I see two problems (on OS X platform):

  1. The awk command on OS X does not support the -v flag. We can fix it by using the BEGIN pattern.
  2. The OS X awk does not like the way output file constructed in the print line.
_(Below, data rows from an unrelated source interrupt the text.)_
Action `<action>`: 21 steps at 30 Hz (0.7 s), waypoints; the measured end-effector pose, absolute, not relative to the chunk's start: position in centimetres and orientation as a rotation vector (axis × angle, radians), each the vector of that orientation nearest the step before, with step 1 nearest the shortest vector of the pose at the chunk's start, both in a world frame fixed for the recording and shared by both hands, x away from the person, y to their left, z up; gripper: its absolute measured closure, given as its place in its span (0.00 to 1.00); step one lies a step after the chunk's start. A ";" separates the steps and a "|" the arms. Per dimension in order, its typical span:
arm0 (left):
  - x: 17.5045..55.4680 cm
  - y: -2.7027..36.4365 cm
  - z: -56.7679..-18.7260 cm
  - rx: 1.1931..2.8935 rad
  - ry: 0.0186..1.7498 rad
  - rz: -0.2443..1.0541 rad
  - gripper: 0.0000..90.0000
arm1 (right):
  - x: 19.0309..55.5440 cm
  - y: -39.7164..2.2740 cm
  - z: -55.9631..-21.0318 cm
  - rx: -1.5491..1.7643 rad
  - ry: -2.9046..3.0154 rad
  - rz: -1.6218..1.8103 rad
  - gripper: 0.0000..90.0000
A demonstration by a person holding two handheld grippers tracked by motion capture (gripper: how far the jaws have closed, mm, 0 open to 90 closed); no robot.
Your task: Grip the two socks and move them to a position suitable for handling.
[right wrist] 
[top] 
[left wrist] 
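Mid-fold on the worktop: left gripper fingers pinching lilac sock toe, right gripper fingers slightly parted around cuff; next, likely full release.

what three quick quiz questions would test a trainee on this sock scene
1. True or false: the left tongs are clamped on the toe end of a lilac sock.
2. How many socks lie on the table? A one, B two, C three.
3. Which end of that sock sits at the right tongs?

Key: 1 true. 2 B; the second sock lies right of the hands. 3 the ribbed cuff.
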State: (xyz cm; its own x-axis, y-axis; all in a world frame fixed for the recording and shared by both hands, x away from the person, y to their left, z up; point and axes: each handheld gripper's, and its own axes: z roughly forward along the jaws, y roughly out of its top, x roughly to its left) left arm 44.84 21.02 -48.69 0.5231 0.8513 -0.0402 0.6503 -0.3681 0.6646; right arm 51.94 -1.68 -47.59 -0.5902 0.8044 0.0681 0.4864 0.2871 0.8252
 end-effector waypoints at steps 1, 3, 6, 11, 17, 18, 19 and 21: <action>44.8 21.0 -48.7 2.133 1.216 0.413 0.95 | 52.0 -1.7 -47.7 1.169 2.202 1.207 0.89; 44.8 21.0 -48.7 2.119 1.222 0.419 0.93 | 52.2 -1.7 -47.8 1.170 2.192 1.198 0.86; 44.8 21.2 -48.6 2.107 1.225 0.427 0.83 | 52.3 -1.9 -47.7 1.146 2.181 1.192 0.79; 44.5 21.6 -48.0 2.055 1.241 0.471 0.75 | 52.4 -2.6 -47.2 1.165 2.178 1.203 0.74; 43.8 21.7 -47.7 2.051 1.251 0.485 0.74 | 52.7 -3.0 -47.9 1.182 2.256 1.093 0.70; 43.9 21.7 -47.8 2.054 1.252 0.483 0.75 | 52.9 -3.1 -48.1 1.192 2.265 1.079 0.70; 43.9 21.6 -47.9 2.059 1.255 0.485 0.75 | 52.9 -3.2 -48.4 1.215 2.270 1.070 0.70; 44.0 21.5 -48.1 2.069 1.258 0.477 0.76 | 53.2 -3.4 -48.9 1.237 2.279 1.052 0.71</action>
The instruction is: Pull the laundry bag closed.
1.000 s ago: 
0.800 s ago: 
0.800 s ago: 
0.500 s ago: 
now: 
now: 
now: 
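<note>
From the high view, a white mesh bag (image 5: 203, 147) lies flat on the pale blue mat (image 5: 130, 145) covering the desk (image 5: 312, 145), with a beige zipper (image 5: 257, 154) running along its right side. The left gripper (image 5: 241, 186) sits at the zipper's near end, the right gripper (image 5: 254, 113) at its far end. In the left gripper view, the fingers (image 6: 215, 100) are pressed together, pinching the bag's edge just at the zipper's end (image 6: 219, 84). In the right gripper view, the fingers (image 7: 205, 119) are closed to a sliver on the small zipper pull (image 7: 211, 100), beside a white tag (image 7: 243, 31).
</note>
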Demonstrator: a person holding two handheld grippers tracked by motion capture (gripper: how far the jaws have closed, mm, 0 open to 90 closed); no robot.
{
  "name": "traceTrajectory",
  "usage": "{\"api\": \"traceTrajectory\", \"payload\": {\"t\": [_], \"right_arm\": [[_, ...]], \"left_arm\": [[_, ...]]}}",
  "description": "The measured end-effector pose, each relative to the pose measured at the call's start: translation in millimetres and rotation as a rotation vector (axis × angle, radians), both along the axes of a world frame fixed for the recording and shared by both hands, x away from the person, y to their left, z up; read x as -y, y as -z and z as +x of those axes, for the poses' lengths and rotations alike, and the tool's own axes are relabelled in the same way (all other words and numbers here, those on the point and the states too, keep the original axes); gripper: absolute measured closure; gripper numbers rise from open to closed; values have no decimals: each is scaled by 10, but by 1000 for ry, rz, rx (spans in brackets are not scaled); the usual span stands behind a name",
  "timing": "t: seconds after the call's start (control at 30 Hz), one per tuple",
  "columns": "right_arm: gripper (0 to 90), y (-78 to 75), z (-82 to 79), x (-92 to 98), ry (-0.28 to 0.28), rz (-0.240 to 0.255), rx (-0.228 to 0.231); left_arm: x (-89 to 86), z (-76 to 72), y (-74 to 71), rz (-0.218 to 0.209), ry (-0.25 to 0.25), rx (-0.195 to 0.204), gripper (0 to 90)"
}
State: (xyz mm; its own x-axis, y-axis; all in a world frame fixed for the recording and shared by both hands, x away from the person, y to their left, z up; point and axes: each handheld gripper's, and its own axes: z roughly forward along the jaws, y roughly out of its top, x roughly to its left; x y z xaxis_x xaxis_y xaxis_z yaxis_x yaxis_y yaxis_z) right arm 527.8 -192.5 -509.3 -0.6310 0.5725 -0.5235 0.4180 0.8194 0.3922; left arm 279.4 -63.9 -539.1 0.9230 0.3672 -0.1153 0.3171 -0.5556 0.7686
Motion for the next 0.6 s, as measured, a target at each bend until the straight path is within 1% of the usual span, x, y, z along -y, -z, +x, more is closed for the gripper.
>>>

Here is my solution, which seems to work both on Mac OS X Snow Leopard and Red Hat Linux 4.x:

awk -F, '
BEGIN { OFS=","; c=1 } # FIX problem 1
NR == 1 {
    for (i=1; i<NF; i++) {
        if ($i != "") {
            g[c]=i;
            f[c++]=$i
        }
    }
}
NR>2 {
    for (i=1; i < c; i++) {
        outfile=sprintf("output_%s.csv", f[i]) # FIX problem 2
        print $1,$2, $g[i] > outfile
    }
}' data.csv
Hai Vu
According to Apple's [man page for AWK](http://developer.apple.com/mac/library/documentation/Darwin/Reference/ManPages/man1/awk.1.html), the `-v` option *is* supported. And the OP removed the redirection and still didn't get any output. Something *else* is going on.
Dennis Williamson
Dennis: Yes, the man page (at least on Snow Leopard) stated that -v is supported, but I tried a simple awk -vmyvar=5 '{BEGIN print myvar}'and it does not work, complaining "awk: invalid -v option"
Hai Vu
I'm assuming it's just a typo here, but the `BEGIN` belongs outside the braces. Try a space between the `-v` and `myvar` to see if that makes a difference
Dennis Williamson
Dennis: It was a typo. Inserting a space works: awk -v myvar=5 'BEGIN{print myvar}'. Thank you.